Okupas por la crisis

emiliano mouzo A CORUÑA / LA VOZ

A CORUÑA

Dos parejas, con tres niños, viven entre basura en el Castrillón

05 sep 2011 . Actualizado a las 11:12 h.

Para llegar a las casas que ocupan deben caminar por una vía sin aceras. Acceden al interior por la parte de atrás de las viviendas después de sortear una área de campo, agreste y con un pronunciado desnivel.

Los inmuebles se ubican en el barrio coruñés del Castrillón, al lado de un centro de salud, de una guardería pública y de un instituto. Están abandonados, sus estructuras se encuentran en un peligroso estado ruinoso y la imagen de sus interiores es similar al de una planta de basuras.

Pues a esas casas llevó la crisis económica a vivir a dos parejas y tres niños, y una de las mujeres está embarazada de seis meses. Son José, de 47 años, su mujer, Milagros, de 46, y su hijo de 11 años. Y la futura mamá, Adela, de 35 años, su esposo, Alejandro, de 30, y sus dos hijas de 4 y 5 años. «Hace casi tres años me acogí a la bolsa de alquiler de la Xunta. Vivimos durante dos años en una vivienda en Almeiras, en Culleredo. Pagábamos 132 euros al mes. El resto lo pagaba la Xunta», recuerda José. Durante esa etapa, su hijo acudía al colegio de la localidad. «Pero todos los electrodomésticos eran eléctricos. Tuve que pagar facturas mensuales a Fenosa de hasta 300 euros», cuenta José.

El hombre trabajaba haciendo chapuzas y recogiendo chatarra. «Si pagaba el alquiler y la electricidad no me quedaba dinero para comer», señaló José. Pidió al titular de la vivienda que cambiase a butano la cocina y el calentador de agua, pero el dueño no atendió a sus peticiones. José aseguró que se dirigió a la Xunta en busca de soluciones, «pero no me arreglaron nada. Y nos tuvimos que marchar», subrayó.

El hombre conocía las casas abandonadas y vacías del Castrillón. «Hace unos siete meses que nos metimos dentro». Viven sin luz. El agua, que desconocen si es potable, la sacan de un pozo artesanal. Además, la descomposición de la basura acumulada en las dependencias que no habitan hacen insoportable la estancia en esa casa.

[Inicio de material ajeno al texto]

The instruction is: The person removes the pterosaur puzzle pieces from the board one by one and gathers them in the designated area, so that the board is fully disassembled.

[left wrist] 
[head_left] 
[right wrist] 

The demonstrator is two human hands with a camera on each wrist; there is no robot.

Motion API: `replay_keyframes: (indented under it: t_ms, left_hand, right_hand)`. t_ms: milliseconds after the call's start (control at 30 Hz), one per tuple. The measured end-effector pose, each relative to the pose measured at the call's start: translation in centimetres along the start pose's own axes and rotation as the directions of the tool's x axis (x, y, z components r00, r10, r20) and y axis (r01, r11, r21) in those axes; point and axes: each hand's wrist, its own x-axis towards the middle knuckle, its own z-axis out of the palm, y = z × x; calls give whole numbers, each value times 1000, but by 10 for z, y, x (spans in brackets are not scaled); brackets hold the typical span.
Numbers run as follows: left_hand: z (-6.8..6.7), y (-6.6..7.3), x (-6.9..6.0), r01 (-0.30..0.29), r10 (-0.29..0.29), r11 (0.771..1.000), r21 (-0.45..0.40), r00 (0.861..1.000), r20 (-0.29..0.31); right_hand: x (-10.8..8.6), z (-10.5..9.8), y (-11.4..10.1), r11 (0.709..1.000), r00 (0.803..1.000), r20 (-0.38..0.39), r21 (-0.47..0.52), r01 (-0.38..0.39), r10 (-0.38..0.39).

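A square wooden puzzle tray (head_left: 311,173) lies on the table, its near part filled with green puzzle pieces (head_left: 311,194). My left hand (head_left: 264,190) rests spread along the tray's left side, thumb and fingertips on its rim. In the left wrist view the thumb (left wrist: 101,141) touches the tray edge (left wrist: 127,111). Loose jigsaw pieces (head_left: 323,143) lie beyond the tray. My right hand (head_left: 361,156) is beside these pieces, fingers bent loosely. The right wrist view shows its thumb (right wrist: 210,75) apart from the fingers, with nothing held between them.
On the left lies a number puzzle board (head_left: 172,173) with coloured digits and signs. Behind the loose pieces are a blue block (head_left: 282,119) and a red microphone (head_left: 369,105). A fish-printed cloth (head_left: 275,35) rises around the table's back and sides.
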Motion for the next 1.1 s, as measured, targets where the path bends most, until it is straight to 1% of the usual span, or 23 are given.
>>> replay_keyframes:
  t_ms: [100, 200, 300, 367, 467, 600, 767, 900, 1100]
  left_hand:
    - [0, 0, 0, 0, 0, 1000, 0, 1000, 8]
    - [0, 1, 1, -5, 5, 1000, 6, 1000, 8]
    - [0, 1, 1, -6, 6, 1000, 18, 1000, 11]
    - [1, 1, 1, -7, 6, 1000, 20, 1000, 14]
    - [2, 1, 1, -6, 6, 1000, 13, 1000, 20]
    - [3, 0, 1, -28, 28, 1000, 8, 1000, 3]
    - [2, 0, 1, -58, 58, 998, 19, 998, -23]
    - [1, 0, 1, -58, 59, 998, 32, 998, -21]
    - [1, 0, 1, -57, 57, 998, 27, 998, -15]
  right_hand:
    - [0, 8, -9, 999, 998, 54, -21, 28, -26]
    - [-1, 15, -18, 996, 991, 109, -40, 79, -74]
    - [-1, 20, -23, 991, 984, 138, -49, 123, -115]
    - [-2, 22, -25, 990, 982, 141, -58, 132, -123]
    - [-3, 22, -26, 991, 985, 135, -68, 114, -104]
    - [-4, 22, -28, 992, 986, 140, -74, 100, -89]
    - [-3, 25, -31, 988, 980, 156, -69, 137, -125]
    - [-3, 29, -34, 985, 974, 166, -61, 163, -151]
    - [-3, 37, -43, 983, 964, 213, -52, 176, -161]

En la misma situación, aunque desde hace solo unos tres meses, vive Adela, Alejandro y sus dos niñas. Esta pareja se dedica a la chatarra, y la mujer, embarazada, «también voy a los mercadillos a vender ropa usada».

Las dos parejas se quieren marchar para no vivir en estas condiciones infrahumanas. Pero se preguntan: «A dónde vamos a ir». Sin trabajo «y con 47 años, quién me va a coger», dice José.

Sin escolarizar

Los tres niños están sin escolarizar. Los dos matrimonios desean que sus hijos vayan a la escuela este año. «Hablé con la responsable de Menores. Dijo que nos iba a venir a visitar para que nuestras pequeñas fuesen al Anxo da Garda. Pero aún estamos esperando», comentó Adela.

José dice que su hijo estuvo escolarizado, hasta que llegaron al Castrillón, en el colegio de Tarrío. Ahora teme que por no ir a la escuela «me saquen a mi pequeño. No lo voy a permitir. Es muy listo y quiero que vaya al colegio. Solo pido ayuda».

Ayuntamiento

El concejal de Servicios Sociales del Ayuntamiento de A Coruña, Miguel Lorenzo, ya ordenó que un responsable de su departamento visite a las dos familias. «Tenemos que conocer su situación y después pondremos en marcha todos los protocolos para atender a estas familias. No vamos a permitir que vivan en esas condiciones y hay que escolarizar a los pequeños», subrayó el concejal.